§ REQUIRED ACTION: Copy out each line below that has the word "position" in it.

(GIVEN DATA Opens)

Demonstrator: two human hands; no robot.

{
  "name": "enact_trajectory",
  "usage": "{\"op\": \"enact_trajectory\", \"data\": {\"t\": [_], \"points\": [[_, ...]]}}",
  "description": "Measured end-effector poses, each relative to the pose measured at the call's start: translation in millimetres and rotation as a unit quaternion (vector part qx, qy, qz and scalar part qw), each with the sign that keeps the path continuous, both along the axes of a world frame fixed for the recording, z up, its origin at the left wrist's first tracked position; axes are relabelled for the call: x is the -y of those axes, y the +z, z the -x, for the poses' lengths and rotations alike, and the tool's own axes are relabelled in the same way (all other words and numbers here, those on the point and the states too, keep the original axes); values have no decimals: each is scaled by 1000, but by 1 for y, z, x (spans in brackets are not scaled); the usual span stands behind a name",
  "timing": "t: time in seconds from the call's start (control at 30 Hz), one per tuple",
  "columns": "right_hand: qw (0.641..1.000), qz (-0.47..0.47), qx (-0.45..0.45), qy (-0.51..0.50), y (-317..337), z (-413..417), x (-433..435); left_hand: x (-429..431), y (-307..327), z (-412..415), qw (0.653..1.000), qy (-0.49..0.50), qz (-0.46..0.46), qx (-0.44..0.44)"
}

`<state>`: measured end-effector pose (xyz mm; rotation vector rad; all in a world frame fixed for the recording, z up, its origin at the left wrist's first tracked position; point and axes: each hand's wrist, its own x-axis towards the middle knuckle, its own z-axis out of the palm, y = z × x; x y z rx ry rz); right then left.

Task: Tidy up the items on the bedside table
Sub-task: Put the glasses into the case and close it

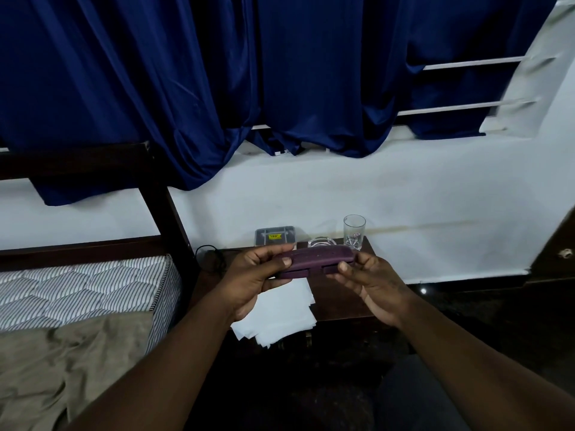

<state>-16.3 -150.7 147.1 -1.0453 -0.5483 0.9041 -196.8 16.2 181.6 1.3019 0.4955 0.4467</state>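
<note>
Both hands hold a purple case [315, 259] above the bedside table [339, 301]. The case is long, narrow and rounded at the ends, with a matte, faintly speckled surface and two flat tabs along its near edge. The left hand [252, 279] grips the left end, thumb pressed on top and fingers curled beneath. The right hand [371, 286] pinches the right end between thumb and fingertips, the remaining fingers loosely bent. The case is clear of the tabletop and lies roughly level.

The table is dark, polished wood. On its near left part lies a loose stack of white paper sheets [278, 315], corners fanned unevenly and overhanging the front edge. At the back stands a clear drinking glass [354, 232], upright, straight-sided and slightly tapered, with a small printed label. Just left of it sits a low clear glass dish [322, 242], partly hidden by the case. Further left is a grey rectangular plastic box [275, 235] with rounded corners and a yellow label. A thin black cable [211, 258] loops at the table's left rear.

To the left is a striped, quilted mattress [84, 286] with crumpled tan cloth [71, 362] over it. Glossy blue curtains [217, 73] hang above against a white wall.
</note>
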Motion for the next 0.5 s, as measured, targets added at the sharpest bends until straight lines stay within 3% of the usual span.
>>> {"op": "enact_trajectory", "data": {"t": [0.13,0.5], "points": [[999,9,-20,28,7,-4,-1,-3,-3,3,1000,2,-7,-7],[996,76,35,27,10,-8,-22,-16,-21,4,997,57,48,-14]]}}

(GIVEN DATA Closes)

§ ANSWER TO THE PROBLEM:
  "description": "Measured end-effector poses, each relative to the pose measured at the call's start: translation in millimetres and rotation as a unit quaternion (vector part qx, qy, qz and scalar part qw), each with the sign that keeps the path continuous, both along the axes of a world frame fixed for the recording, z up, its origin at the left wrist's first tracked position; axes are relabelled for the call: x is the -y of those axes, y the +z, z the -x, for the poses' lengths and rotations alike, and the tool's own axes are relabelled in the same way (all other words and numbers here, those on the point and the states too, keep the original axes); values have no decimals: each is scaled by 1000, but by 1 for y, z, x (spans in brackets are not scaled); the usual span stands behind a name",
`<state>`: measured end-effector pose (xyz mm; rotation vector rad; all in a world frame fixed for the recording, z up, its origin at the left wrist's first tracked position; point and axes: each hand's wrist, its own x-axis towards the middle knuckle, its own z-axis out of the palm, y = z × x; x y z rx ry rz); right then left.

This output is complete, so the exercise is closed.